Records from a collection
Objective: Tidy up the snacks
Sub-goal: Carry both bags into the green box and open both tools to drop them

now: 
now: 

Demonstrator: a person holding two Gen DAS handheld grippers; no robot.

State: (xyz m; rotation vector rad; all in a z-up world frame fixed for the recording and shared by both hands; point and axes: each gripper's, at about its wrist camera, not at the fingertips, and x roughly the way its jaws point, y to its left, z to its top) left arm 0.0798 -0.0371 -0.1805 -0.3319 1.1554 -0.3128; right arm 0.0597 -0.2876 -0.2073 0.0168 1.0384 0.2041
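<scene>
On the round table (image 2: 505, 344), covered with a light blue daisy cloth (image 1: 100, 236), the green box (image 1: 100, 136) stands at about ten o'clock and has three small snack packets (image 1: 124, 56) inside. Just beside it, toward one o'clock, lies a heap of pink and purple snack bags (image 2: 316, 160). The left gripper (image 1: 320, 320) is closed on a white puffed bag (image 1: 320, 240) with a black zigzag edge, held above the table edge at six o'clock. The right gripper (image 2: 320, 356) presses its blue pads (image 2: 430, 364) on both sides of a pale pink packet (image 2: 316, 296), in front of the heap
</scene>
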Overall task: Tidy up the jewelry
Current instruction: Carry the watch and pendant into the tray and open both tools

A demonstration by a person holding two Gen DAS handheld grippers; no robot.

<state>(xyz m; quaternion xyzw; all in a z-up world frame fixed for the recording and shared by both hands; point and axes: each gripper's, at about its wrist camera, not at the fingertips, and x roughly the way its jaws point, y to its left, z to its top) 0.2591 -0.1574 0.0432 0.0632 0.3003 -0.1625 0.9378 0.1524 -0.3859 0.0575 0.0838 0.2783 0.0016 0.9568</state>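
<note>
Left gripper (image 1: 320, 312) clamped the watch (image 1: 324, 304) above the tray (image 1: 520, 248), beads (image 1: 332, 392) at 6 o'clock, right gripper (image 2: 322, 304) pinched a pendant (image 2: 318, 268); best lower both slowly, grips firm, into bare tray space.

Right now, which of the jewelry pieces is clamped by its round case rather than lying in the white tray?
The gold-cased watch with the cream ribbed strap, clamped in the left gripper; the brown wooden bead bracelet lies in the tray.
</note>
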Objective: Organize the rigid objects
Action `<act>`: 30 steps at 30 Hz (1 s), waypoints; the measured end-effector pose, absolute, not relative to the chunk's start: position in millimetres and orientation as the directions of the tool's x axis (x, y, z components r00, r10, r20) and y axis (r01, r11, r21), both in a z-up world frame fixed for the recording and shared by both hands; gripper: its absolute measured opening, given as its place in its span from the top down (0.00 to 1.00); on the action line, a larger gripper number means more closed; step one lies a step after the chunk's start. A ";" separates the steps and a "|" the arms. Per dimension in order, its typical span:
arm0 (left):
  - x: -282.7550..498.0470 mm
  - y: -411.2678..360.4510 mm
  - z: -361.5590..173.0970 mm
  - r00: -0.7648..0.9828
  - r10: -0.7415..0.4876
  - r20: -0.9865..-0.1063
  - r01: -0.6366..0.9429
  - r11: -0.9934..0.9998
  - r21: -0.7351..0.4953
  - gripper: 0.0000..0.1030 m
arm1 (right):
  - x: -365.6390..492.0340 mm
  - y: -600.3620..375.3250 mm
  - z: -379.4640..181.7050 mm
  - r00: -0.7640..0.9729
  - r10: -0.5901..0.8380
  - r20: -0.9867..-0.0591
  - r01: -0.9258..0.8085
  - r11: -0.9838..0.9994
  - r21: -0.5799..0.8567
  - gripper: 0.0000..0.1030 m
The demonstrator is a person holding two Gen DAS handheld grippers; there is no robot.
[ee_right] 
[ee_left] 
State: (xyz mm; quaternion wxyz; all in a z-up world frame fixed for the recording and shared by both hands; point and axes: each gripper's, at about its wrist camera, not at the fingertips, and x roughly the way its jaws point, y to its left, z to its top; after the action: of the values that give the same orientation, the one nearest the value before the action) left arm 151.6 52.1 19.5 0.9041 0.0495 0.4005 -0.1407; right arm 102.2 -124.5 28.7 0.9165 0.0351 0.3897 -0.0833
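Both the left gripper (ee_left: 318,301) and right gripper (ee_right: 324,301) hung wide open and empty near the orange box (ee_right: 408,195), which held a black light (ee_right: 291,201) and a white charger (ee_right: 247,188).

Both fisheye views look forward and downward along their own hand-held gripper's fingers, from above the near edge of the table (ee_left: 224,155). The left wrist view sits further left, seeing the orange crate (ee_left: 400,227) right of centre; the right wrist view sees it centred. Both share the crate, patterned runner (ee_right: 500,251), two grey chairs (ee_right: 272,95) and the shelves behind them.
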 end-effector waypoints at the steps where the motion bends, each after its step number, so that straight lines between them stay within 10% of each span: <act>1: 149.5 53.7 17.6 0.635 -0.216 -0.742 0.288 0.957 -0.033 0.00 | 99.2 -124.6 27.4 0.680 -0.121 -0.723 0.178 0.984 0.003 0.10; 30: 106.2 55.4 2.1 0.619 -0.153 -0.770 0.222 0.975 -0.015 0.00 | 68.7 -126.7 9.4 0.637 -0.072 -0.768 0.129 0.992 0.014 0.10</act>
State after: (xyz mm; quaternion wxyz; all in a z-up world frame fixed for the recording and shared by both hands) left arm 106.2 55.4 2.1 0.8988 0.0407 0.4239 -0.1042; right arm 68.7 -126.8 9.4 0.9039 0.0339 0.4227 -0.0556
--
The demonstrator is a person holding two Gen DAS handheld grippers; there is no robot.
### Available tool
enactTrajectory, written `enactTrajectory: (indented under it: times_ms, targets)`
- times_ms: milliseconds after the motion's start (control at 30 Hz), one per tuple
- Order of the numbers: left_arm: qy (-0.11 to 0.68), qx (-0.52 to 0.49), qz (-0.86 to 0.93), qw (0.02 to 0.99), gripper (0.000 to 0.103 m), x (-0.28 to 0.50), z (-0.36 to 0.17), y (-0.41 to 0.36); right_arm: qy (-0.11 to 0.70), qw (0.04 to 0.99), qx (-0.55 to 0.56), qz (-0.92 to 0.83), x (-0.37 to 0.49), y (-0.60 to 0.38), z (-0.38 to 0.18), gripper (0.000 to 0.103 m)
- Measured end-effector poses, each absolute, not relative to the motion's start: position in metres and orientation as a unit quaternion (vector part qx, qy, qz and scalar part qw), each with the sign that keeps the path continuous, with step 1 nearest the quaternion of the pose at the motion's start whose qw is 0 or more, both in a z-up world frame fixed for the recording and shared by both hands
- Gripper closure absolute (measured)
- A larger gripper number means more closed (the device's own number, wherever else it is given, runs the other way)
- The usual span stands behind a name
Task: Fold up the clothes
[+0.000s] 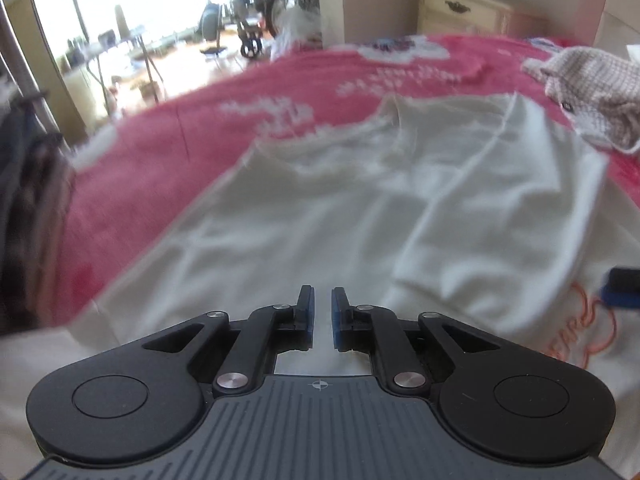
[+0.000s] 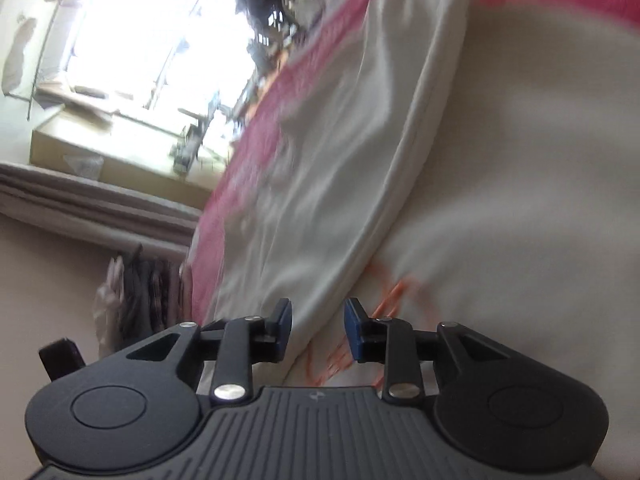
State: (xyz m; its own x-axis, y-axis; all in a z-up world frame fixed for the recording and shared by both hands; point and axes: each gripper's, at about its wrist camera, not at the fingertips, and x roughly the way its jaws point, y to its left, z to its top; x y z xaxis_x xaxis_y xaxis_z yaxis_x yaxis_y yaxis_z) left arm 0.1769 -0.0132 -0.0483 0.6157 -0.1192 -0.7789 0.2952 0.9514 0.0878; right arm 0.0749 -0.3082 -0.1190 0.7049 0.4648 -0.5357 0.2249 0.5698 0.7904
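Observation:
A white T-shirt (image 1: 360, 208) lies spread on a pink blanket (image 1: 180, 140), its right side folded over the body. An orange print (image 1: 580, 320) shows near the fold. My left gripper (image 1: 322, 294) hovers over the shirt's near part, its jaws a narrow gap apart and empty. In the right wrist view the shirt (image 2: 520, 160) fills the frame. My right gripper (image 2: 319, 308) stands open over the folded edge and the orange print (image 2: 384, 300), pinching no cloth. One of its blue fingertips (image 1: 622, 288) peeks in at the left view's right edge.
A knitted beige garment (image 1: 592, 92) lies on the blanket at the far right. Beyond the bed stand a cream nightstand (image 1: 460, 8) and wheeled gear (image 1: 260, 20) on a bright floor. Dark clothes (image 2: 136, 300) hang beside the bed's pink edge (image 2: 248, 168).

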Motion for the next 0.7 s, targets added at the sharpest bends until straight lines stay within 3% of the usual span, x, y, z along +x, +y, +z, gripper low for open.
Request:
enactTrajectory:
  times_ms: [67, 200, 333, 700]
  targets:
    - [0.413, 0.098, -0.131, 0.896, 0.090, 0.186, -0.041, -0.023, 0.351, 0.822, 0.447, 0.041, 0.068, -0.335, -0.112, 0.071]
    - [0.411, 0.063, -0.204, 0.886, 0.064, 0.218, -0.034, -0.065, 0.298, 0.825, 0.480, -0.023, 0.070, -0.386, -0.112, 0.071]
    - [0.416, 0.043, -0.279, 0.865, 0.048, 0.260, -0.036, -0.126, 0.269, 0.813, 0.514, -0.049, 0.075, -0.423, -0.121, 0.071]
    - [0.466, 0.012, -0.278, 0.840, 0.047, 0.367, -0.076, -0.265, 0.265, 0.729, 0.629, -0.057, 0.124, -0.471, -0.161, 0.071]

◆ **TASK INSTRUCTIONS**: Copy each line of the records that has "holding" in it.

◆ **TASK ANSWER**:
Demonstrator: a person holding two Gen DAS handheld grippers; no robot.
A demonstration by a person holding two Gen DAS handheld grippers; no robot.
The demonstrator is a person holding two Gen DAS handheld grippers; there is no robot.
The demonstrator is a person holding two Gen DAS handheld grippers; there is no robot.

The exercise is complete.